Bone and calcium problems

Myeloma cells also interfere with cells that help keep the bones strong. Bones are constantly being remade to keep them strong. Two major kinds of bone cells normally work together to keep bones healthy and strong. The cells that lay down new bone are called osteoblasts. The cells that break down old bone are called osteoclasts. Myeloma cells make a substance that tells the osteoclasts to speed up dissolving the bone. Since the osteoblasts do not get a signal to put down new bone, old bone is broken down without new bone to replace it. This makes the bones weak and they break easily. Fractured bones are a major problem in people with myeloma. This increase in bone break-down can also raise calcium levels in the blood. (Problems caused by high calcium levels are discussed in the section “How is multiple myeloma diagnosed?”)

Infections

Abnormal plasma cells do not protect the body from infections. As mentioned before, normal plasma cells produce antibodies that attack germs. For example, if you developed pneumonia, normal plasma cells would produce antibodies aimed at the specific bacteria that were causing the illness.

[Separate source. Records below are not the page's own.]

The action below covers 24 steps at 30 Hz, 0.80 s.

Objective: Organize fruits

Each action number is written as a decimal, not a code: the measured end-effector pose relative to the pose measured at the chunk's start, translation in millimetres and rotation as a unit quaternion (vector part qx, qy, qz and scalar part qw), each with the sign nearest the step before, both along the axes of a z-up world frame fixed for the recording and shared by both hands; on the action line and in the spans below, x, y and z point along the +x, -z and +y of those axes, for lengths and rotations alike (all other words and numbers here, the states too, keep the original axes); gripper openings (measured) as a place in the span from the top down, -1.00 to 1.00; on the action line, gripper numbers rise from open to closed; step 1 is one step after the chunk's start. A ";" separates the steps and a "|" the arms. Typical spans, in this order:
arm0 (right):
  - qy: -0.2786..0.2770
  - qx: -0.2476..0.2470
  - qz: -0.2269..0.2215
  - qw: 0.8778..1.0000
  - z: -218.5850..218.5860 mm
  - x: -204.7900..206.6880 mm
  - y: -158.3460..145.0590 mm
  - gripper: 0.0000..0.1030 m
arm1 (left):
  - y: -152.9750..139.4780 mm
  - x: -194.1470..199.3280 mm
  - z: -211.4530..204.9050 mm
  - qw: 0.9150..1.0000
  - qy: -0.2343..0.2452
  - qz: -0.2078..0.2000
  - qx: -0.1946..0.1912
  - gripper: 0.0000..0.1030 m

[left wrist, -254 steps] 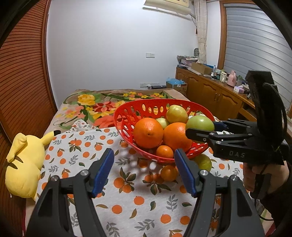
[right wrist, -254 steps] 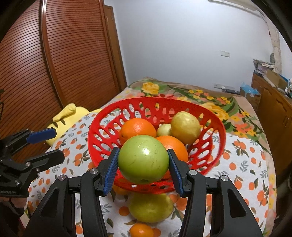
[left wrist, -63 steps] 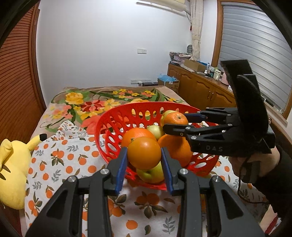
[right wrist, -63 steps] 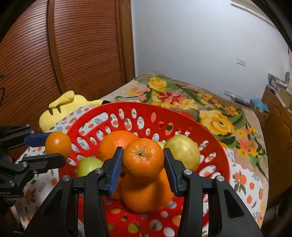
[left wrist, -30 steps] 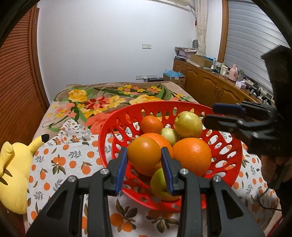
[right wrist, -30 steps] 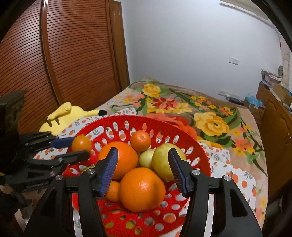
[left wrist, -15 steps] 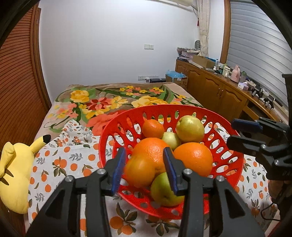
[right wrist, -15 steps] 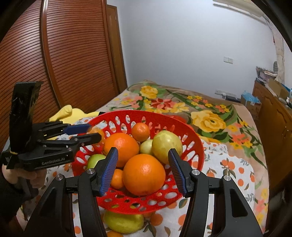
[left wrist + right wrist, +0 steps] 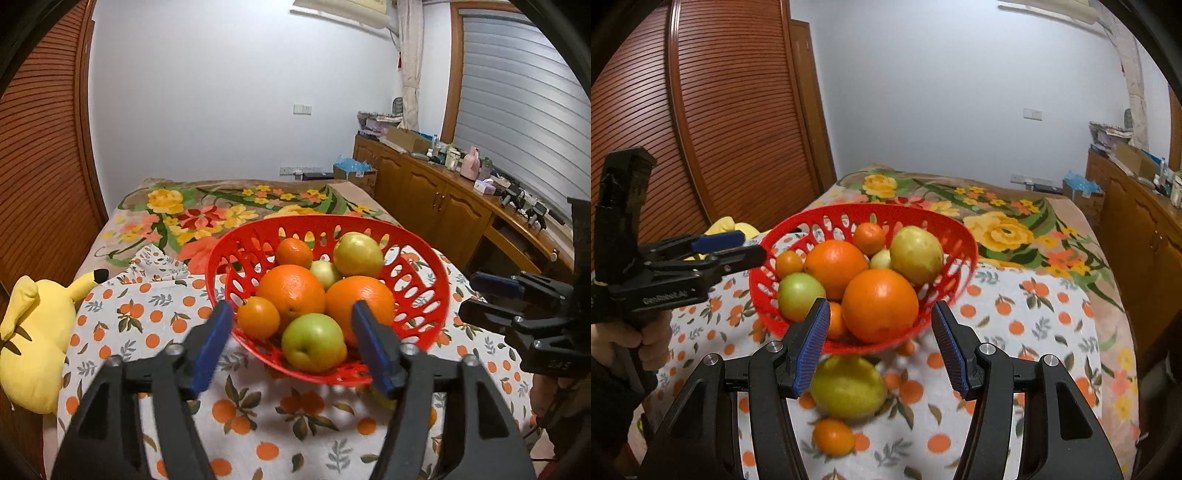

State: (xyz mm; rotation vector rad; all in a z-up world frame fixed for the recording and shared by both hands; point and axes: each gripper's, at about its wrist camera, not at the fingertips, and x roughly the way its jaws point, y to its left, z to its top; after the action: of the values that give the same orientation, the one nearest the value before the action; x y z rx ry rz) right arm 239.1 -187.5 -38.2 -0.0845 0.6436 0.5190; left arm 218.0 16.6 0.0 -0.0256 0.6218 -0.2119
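A red basket (image 9: 428,266) stands on an orange-print cloth (image 9: 147,314). It holds two big oranges (image 9: 291,291), a green apple (image 9: 314,343), a yellow-green fruit (image 9: 358,254) and two small oranges, one at its front left (image 9: 258,317). My left gripper (image 9: 295,347) hangs just in front of the basket, its jaws opening with nothing between them. My right gripper (image 9: 881,347) stands open and empty over the basket's near rim (image 9: 967,251). Below it on the cloth lie a yellow-green fruit (image 9: 847,391) and a small orange (image 9: 833,435).
A yellow plush toy (image 9: 33,332) lies at the cloth's left edge. A floral blanket (image 9: 207,218) covers the bed behind the basket. Wooden cabinets (image 9: 443,206) line the right wall, and slatted wooden doors (image 9: 731,129) line the left.
The left gripper let go of a small orange at the basket's front left, widened and drew back. The right gripper pulled back, still open, and loose fruit on the cloth came into its view.
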 end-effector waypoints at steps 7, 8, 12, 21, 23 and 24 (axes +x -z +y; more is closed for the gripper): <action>0.010 0.002 -0.002 1.000 -10.1 -27.9 2.3 -0.13 | -6.1 -32.3 -4.5 1.000 0.001 -0.010 -0.010 -0.33; 0.011 0.002 -0.002 1.000 -11.1 -33.0 3.5 -0.13 | -6.4 -36.3 -5.3 1.000 0.001 -0.012 -0.010 -0.33; 0.013 0.000 -0.002 1.000 -13.2 -47.9 9.1 -0.13 | -6.4 -54.9 -10.7 1.000 0.005 -0.013 -0.011 -0.33; 0.016 0.001 0.015 1.000 -13.7 -69.7 28.2 -0.13 | -0.4 -87.7 -17.0 1.000 0.008 -0.012 -0.006 -0.33; 0.015 0.001 0.022 1.000 -12.1 -71.2 33.7 -0.13 | 2.9 -92.8 -17.8 1.000 0.008 -0.010 0.000 -0.33; 0.014 0.003 0.025 1.000 -11.7 -71.6 35.8 -0.13 | 3.6 -94.5 -17.5 1.000 0.007 -0.011 0.002 -0.33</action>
State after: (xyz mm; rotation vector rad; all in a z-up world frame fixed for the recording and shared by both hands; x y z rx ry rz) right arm 167.5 -199.2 -74.0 -0.0573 0.6904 0.4975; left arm 123.6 -1.0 -3.6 -0.0154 0.6016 -0.2253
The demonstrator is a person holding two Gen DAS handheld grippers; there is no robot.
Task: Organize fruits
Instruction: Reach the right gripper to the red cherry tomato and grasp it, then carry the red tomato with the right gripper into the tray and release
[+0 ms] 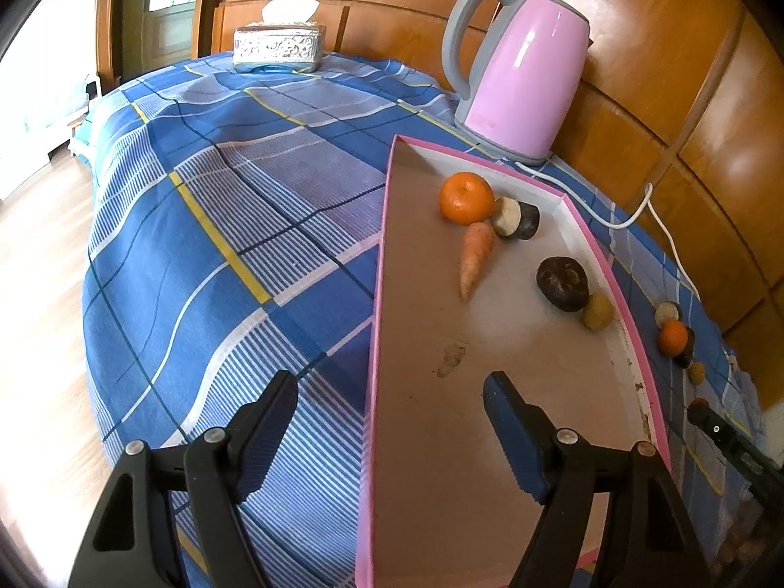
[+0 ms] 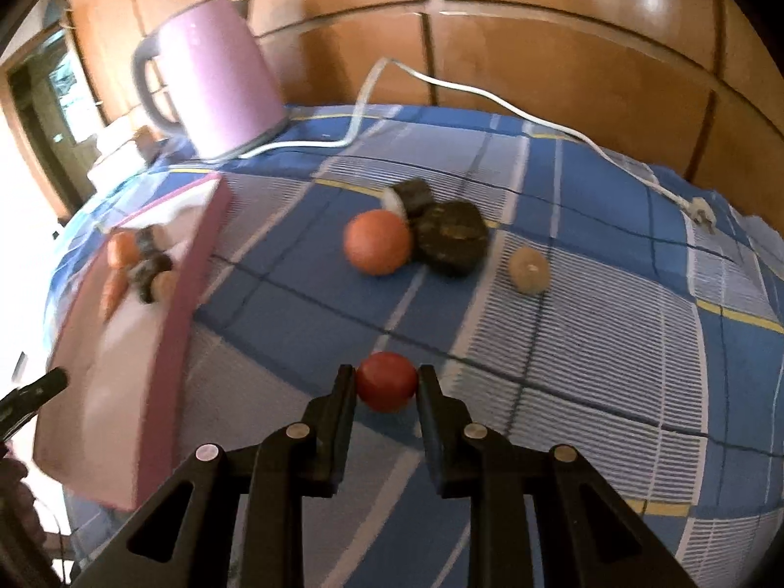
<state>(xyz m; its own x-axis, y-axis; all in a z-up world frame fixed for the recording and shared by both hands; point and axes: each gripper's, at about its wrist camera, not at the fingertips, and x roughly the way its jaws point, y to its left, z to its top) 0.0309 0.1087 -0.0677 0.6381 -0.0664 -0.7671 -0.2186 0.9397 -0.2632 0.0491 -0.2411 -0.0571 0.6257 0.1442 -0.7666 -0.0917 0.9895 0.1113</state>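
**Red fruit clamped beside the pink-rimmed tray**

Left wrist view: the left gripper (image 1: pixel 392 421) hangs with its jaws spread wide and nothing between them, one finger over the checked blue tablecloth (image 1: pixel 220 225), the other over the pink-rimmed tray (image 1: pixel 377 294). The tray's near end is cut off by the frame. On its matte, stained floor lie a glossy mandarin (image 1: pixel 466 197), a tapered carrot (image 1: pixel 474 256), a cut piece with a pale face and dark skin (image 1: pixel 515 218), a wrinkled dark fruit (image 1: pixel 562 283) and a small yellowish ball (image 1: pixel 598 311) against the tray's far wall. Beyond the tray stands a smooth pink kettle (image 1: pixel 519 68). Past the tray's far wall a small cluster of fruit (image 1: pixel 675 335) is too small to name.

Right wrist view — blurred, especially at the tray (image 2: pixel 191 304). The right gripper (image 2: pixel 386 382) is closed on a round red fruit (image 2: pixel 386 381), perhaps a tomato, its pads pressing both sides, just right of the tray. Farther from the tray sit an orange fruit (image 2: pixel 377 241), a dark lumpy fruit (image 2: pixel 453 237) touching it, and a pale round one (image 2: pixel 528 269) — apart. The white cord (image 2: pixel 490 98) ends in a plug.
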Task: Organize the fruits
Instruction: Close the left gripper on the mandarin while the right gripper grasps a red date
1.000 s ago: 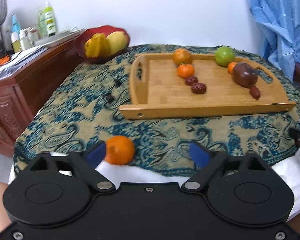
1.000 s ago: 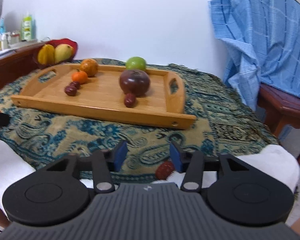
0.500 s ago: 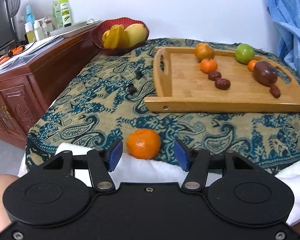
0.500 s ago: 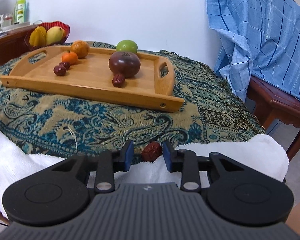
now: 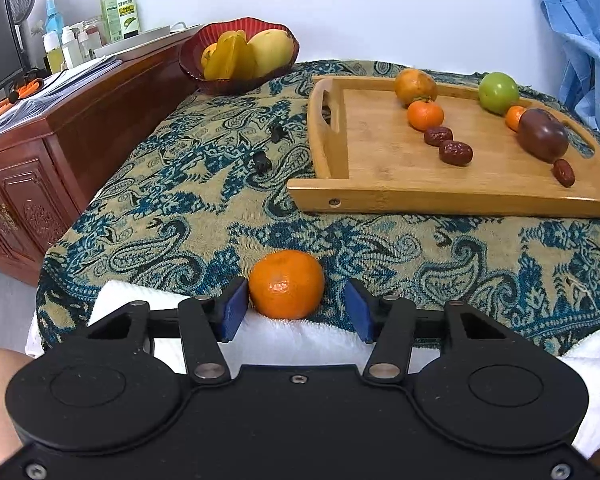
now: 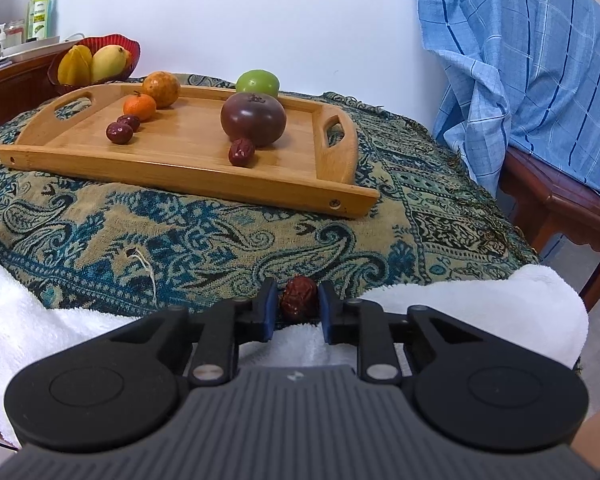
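Note:
A wooden tray [image 5: 384, 160] [image 6: 188, 160] on the paisley cloth holds several fruits: oranges, a green tomato [image 5: 498, 92], a dark purple tomato [image 6: 253, 119] and red dates. My left gripper [image 5: 296, 310] is open around a loose mandarin [image 5: 286, 284] at the table's near edge; the left pad touches it and a gap shows on the right. My right gripper [image 6: 299, 312] has its blue pads close on both sides of a loose red date [image 6: 299, 298] at the near edge, with thin gaps visible.
A red bowl [image 5: 240, 54] of yellow fruit stands at the back left, beside a wooden cabinet [image 5: 40, 152] with bottles. A blue cloth [image 6: 520, 64] hangs over a chair at the right. White towel lies under the cloth edge [image 6: 480, 312].
Both grippers swung to centre on their fruit and narrowed: the left around the mandarin, the right around the date.

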### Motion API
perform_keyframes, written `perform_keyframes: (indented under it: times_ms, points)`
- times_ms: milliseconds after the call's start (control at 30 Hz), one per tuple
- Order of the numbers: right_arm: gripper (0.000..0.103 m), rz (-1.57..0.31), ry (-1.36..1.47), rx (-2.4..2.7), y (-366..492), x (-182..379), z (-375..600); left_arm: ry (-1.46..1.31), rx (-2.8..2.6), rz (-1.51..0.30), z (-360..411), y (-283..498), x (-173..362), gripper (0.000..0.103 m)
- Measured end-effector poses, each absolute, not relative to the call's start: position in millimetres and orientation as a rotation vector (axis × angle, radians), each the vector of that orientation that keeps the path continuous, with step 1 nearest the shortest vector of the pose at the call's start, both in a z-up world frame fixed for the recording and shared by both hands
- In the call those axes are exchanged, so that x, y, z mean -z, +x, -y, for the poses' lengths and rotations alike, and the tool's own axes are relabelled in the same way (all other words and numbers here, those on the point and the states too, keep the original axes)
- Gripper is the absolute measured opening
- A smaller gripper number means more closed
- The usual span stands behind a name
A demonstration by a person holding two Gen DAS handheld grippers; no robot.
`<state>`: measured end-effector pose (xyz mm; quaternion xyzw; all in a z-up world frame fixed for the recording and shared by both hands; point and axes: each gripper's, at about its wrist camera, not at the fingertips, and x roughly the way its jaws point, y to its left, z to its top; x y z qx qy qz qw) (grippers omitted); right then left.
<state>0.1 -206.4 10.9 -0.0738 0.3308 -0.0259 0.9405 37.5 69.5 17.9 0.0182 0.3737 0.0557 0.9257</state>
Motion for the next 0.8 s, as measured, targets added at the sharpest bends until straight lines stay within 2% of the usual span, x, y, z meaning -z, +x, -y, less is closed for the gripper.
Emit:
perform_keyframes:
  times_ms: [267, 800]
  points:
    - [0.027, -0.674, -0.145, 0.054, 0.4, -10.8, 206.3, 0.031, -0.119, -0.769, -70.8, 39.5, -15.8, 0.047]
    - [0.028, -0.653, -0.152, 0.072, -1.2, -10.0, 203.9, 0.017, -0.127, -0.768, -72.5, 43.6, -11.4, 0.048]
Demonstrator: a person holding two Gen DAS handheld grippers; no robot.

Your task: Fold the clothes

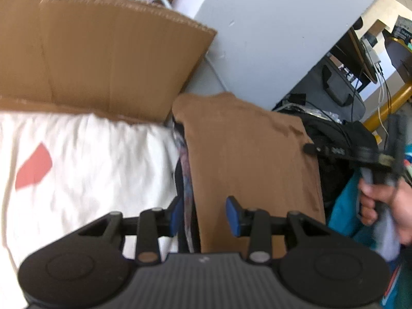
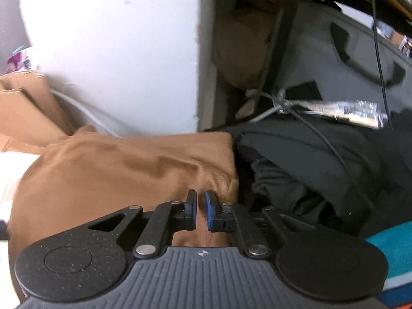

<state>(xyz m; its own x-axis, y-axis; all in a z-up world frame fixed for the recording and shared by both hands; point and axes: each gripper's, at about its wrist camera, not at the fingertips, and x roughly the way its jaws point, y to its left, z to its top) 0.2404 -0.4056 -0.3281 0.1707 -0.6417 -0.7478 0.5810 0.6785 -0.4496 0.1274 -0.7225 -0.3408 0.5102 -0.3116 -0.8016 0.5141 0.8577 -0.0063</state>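
Brown garment (image 1: 247,159) lying folded into a flat slab, mid-pile, near edge just under both tools. Left gripper (image 1: 204,216) poised half open over the garment's left edge, nothing between the blue pads, probably lined up to take that side. Right gripper (image 2: 200,206) closed to a narrow slit at the garment's right corner, apparently nipping a small fold there, judging by the puckers in the cloth at its tips; likely held to steady the slab for the next fold. Left of the garment, white cloth (image 1: 90,167) with a red patch, spread flat. Right of the garment, heaped black clothes (image 2: 309,167). Behind the garment, a cardboard flap (image 1: 103,59), then a white panel (image 1: 270,38).
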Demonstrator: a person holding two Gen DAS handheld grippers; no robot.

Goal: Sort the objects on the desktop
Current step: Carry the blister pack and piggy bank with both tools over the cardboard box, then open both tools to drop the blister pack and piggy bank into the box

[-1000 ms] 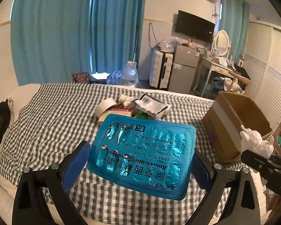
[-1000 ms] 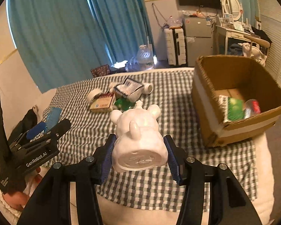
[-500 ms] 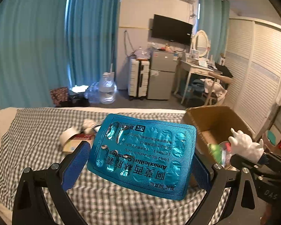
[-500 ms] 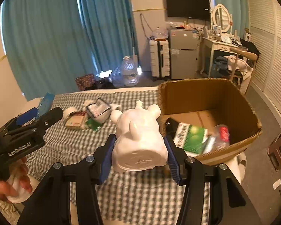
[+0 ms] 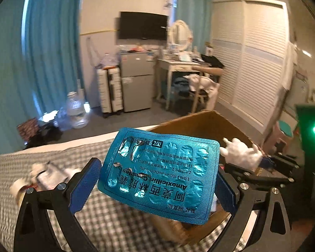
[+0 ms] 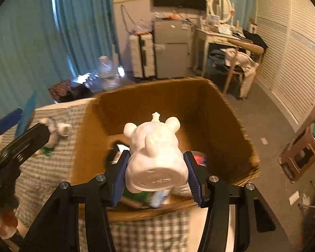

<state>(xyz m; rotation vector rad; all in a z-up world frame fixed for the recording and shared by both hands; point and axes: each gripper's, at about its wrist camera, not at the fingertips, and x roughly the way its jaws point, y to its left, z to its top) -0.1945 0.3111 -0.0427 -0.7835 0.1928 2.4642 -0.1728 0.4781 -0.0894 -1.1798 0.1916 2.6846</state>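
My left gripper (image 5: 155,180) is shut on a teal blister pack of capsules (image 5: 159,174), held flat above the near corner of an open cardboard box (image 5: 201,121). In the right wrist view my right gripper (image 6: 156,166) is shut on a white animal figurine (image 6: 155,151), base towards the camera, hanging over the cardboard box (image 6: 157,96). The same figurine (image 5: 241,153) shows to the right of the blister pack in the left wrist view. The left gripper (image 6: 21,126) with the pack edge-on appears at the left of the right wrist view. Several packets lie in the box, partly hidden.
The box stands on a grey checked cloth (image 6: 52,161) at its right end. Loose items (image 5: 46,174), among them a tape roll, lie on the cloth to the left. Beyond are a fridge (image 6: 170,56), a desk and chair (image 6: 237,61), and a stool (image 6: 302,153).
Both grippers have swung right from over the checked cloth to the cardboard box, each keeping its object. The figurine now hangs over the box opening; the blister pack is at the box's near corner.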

These antibodies help the body attack and kill the bacteria. In multiple myeloma, the myeloma cells crowd out the normal plasma cells, so that antibodies to fight the infection can’t be made. The antibody made by the myeloma cells does not help fight infections. That’s because the myeloma cells are just many copies of the same plasma cell – all making copies of the same exact (or monoclonal) antibody.

Kidney problems

The antibody made by myeloma cells can harm the kidneys. This can lead to kidney damage and even kidney failure.